*** Provided material ***

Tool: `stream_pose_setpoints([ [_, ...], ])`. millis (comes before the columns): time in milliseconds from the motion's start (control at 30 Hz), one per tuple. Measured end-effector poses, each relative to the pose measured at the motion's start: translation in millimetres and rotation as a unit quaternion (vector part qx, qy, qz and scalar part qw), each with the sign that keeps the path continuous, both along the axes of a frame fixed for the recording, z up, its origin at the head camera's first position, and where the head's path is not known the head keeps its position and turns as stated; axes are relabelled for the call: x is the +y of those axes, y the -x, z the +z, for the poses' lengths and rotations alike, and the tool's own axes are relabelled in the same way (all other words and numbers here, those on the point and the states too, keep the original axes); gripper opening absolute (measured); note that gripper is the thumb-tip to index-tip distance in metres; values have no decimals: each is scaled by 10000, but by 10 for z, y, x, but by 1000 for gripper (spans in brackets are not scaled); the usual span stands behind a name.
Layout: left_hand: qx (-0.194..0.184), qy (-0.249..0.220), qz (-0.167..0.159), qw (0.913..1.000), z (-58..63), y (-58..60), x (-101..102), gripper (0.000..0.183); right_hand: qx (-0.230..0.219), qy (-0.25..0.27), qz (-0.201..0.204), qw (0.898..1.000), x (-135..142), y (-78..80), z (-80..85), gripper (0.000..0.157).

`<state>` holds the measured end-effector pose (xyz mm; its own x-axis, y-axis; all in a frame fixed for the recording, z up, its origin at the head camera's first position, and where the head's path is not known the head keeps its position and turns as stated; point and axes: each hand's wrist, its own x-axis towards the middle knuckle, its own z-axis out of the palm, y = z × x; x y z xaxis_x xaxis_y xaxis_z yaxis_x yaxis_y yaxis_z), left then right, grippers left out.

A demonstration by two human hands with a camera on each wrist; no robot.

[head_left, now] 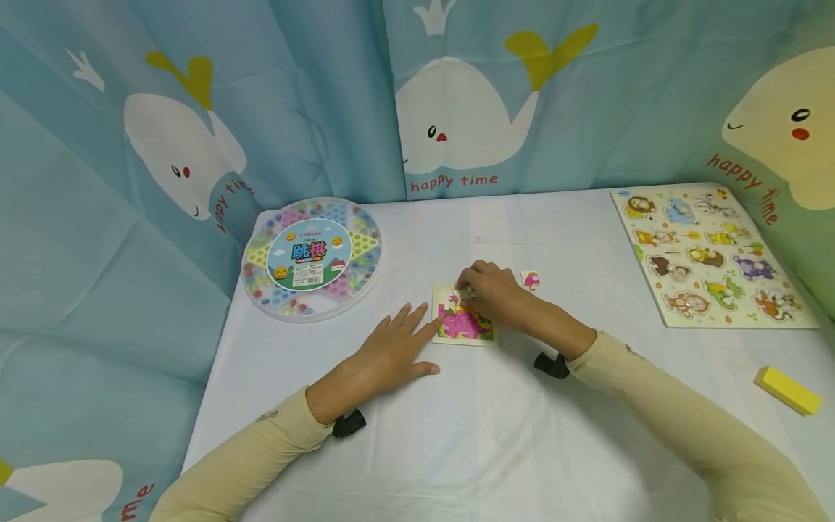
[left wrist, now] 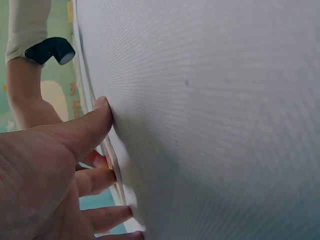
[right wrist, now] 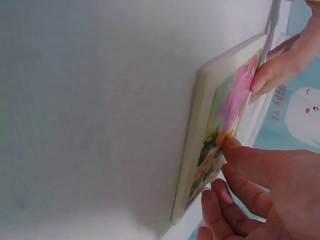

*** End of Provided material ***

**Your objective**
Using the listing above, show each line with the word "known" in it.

**Solved exercise**
Tool: `stream_pose_setpoints([ [_, ...], ])`. millis (comes before the columns): time in milliseconds from the motion's start (control at 30 Hz), one per tuple. Measured end-effector poses, each relative to the pose measured at the motion's start: translation in millimetres and rotation as a unit quaternion (vector part qx, qy, qz and scalar part qw), each with the sign that keeps the path continuous, both along the axes of a frame fixed for the recording, z up, its origin at the head camera's first position, and where the head's path is not known the head keeps its position and turns as stated; axes are relabelled for the call: x is the +y of those axes, y the -x, z the +z, for the poses' lengths and rotations alike, and the tool's own axes are relabelled in the same way (all other words and numbers here, those on the point and the states too, keep the original axes); gripper opening absolute (measured); note that gripper is the thumb-tip to index-tip distance in metres; values have no decimals: each is scaled by 10000, but by 10 for z, y, x, but by 1000 for gripper (spans in brackets are not scaled); the usual span stands behind a name.
`<state>` holds the measured end-effector pose (xyz mm; its own x-axis, y-axis; all in a frame fixed for the recording, z up, its origin at the head camera's first position, and where the head's path is not known the head keeps its position and turns as stated; point and axes: each hand's wrist, its own x-axis towards the middle knuckle, its own z-axis out of the palm, y = z × x; x y z xaxis_x xaxis_y xaxis_z yaxis_x yaxis_y yaxis_z), left then right, grippers left out.

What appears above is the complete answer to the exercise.